WORK TASK =>
Write out the records once more, exactly, and keep any image out.

[Records from a collection]
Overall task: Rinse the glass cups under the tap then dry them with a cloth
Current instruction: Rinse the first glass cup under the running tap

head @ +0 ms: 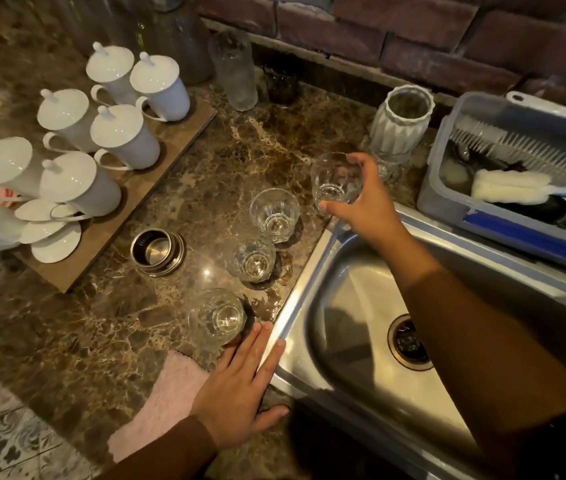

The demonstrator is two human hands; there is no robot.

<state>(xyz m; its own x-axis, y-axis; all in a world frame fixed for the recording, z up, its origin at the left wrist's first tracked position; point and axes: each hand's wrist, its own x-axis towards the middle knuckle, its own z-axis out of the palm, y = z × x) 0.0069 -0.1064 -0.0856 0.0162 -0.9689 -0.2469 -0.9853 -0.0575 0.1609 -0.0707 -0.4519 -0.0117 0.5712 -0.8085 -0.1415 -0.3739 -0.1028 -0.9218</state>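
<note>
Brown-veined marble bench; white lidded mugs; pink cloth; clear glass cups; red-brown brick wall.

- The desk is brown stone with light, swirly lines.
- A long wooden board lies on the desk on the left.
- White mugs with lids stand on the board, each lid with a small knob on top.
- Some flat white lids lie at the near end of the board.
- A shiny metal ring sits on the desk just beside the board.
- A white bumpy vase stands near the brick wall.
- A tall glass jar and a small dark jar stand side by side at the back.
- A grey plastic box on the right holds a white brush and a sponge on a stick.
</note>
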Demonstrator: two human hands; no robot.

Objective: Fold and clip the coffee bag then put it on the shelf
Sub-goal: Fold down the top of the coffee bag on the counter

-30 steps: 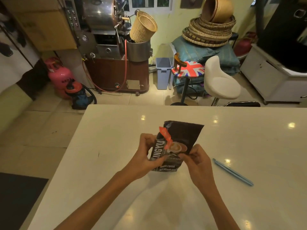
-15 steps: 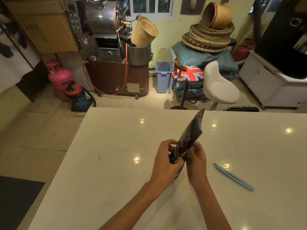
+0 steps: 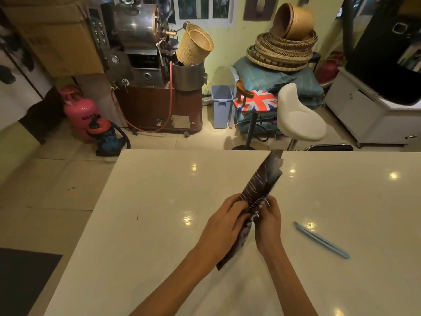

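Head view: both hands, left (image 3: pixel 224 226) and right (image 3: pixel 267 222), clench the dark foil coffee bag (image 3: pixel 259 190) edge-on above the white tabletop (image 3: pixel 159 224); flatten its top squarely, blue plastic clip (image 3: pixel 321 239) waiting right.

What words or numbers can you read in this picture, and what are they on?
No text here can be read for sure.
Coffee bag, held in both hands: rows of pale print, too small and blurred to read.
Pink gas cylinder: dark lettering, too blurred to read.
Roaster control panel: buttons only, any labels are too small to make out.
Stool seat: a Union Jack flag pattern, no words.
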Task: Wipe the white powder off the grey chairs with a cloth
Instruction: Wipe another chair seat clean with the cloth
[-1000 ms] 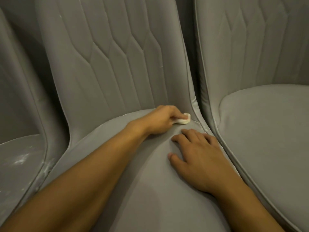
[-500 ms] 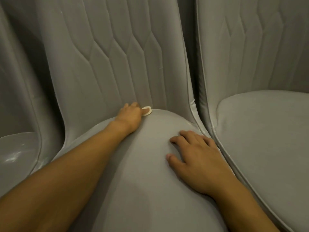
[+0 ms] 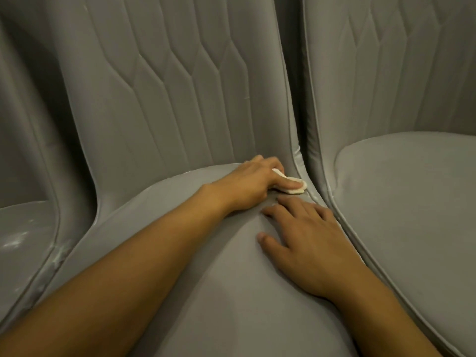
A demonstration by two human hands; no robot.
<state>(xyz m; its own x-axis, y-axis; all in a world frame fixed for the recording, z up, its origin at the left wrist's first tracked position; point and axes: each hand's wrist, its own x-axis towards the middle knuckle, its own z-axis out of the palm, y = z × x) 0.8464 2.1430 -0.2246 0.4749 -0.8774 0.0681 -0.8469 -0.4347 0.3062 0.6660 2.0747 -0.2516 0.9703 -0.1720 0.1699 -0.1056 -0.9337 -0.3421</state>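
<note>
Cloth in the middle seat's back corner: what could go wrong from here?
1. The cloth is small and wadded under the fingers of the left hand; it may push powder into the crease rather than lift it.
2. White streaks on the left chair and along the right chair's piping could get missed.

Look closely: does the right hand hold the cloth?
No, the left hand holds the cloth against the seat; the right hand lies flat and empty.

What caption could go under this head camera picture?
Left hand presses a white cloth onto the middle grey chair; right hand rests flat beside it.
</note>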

ANSWER FOR THE TASK =>
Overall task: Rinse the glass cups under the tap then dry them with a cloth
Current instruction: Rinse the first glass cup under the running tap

head @ +0 ms: 

The demonstrator is two human hands; there is no robot.

<state>(xyz m; its own x-axis, y-axis; all in a world frame fixed for the recording, z up, its origin at the left wrist's first tracked position; point and axes: each hand's wrist, its own x-axis towards the middle knuckle, its own z-axis out of the palm, y = z × x) 0.0069 -0.1064 -0.0856 0.0162 -0.9689 -0.2469 -0.9853 -0.0575 0.1609 -0.0707 -0.4519 -0.0117 0.5712 -0.8085 -0.1415 -0.3739 -0.1028 -0.9218</state>
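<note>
Brown-veined marble bench; white lidded mugs; pink cloth; clear glass cups; red-brown brick wall.

- The desk is brown stone with light, swirly lines.
- A long wooden board lies on the desk on the left.
- White mugs with lids stand on the board, each lid with a small knob on top.
- Some flat white lids lie at the near end of the board.
- A shiny metal ring sits on the desk just beside the board.
- A white bumpy vase stands near the brick wall.
- A tall glass jar and a small dark jar stand side by side at the back.
- A grey plastic box on the right holds a white brush and a sponge on a stick.
</note>
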Demonstrator: two human hands; no robot.

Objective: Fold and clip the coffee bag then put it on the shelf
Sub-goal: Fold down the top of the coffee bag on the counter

-30 steps: 
-15 steps: 
+0 steps: 

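Head view: both hands, left (image 3: pixel 224 226) and right (image 3: pixel 267 222), clench the dark foil coffee bag (image 3: pixel 259 190) edge-on above the white tabletop (image 3: pixel 159 224); flatten its top squarely, blue plastic clip (image 3: pixel 321 239) waiting right.

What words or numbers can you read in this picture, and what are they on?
No text here can be read for sure.
Coffee bag, held in both hands: rows of pale print, too small and blurred to read.
Pink gas cylinder: dark lettering, too blurred to read.
Roaster control panel: buttons only, any labels are too small to make out.
Stool seat: a Union Jack flag pattern, no words.
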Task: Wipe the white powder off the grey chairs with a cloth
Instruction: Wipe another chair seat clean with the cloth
[-1000 ms] 
[-500 ms] 
[+0 ms] 
A demonstration by two human hands; no robot.
<state>(xyz m; its own x-axis, y-axis; all in a world frame fixed for the recording, z up, its origin at the left wrist's first tracked position; point and axes: each hand's wrist, its own x-axis towards the middle knuckle, its own z-axis out of the palm, y = z × x) 0.8464 2.1430 -0.2246 0.4749 -0.8774 0.0681 -0.8469 -0.4347 0.3062 0.6660 2.0747 -0.2516 0.9703 -0.1720 0.1699 -0.1056 -0.9337 -0.3421</state>
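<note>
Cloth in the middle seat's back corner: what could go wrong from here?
1. The cloth is small and wadded under the fingers of the left hand; it may push powder into the crease rather than lift it.
2. White streaks on the left chair and along the right chair's piping could get missed.

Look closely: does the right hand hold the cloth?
No, the left hand holds the cloth against the seat; the right hand lies flat and empty.

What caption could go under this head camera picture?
Left hand presses a white cloth onto the middle grey chair; right hand rests flat beside it.
</note>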

This is the complete answer to the exercise.